If you have a spreadsheet model, it lets you answer questions like "Which variable in my model is the most important?" and "If I underestimate X by 10%, what's the effect on Y?".
Most models are built on assumptions and estimates — if you run a company, your financial model will probably include an assumption around your customer growth rate in the future. If you use this model to make decisions — "How many people can we hire in Q4?" — then it's important to understand how sensitive these decisions are to your assumptions. It may turn out that overestimating your growth rate by 10% means you can only hire half as many people, in which case you'll probably want to hire a bit more conservatively. This analysis is pretty cumbersome to do in spreadsheets.
More broadly, we think there should be a better way than Excel to crunch numbers and do modelling, and we're trying to build it (https://causal.app). Would love to chat if this sounds interesting: taimur@causal.app :)
I see you're using a variance based approach.
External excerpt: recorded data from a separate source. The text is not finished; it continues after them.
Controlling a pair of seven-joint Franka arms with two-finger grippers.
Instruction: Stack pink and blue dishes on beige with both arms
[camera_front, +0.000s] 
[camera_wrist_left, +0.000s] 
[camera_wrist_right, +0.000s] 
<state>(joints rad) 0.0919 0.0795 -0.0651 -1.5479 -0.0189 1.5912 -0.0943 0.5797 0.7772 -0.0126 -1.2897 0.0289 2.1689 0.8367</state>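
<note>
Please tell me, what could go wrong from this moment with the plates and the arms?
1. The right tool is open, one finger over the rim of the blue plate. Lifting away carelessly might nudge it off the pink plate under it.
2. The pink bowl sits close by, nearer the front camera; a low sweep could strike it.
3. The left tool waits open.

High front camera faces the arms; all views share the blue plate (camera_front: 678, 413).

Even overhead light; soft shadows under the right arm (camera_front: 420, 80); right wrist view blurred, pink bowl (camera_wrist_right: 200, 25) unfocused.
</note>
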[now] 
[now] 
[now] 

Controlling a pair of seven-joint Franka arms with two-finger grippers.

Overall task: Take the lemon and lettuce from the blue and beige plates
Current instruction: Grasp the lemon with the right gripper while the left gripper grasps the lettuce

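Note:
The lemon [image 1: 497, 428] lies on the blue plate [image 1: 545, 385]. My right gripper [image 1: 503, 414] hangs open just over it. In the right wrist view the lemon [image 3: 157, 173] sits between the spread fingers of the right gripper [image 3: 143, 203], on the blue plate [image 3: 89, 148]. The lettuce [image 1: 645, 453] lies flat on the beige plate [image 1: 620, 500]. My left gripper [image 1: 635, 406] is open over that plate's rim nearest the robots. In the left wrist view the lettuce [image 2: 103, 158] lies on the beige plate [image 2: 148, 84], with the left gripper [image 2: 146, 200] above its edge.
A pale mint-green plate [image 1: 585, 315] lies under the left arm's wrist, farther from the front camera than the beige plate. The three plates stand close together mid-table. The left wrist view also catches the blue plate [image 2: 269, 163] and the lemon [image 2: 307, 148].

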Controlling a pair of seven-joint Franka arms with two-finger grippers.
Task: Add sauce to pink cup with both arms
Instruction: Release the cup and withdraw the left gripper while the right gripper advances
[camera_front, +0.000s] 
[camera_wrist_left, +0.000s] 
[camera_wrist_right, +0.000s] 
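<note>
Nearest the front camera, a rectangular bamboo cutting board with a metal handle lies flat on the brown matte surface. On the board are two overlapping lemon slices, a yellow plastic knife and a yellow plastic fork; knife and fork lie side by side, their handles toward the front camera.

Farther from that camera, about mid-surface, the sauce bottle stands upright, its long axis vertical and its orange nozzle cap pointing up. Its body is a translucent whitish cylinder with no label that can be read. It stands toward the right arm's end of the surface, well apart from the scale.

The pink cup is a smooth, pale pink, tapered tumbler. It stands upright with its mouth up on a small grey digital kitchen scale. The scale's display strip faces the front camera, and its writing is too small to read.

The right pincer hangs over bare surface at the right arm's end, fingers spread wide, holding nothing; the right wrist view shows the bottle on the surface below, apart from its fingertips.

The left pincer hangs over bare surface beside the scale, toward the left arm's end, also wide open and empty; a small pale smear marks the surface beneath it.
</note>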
How does it handle a dependent structure? To my knowledge, Sobol indices assume that the input variables are independent.
Yep — we assume that the input variables are independent. This is more acceptable in some settings than others, so as always, it's good to understand the limitations of the model. Thanks for pointing this one out :)
I am not aware of any software package that implements these algorithms, although I am working towards creating or contributing to a python library that does. Ideally I'd publish a paper in a few months showing how the results (e.g, ranking of importance) differs from the independent case on particular datasets.
Edit: It turns out SAlib recently added some of this functionality. I'll check it out!
I'm late to the party. Hoping you can answer a question. On the one hand, you're lowering the bar to do useful statistical work, which is awesome. A new set of people will be able to do better analysis. On the other hand, you're baking in assumptions which this new set of people won't understand, so you aren't necessarily lowering the bar to do correct statistical work. That seems challenging, and I'm curious how you think about it.
The process of backpropagation is figuring out which input has the greatest effect on output and adjusting the weights on the input to fit the output curve. In other words, assuming a trained single layer neural network, the weights alone will tell you which inputs have the greatest effect on output.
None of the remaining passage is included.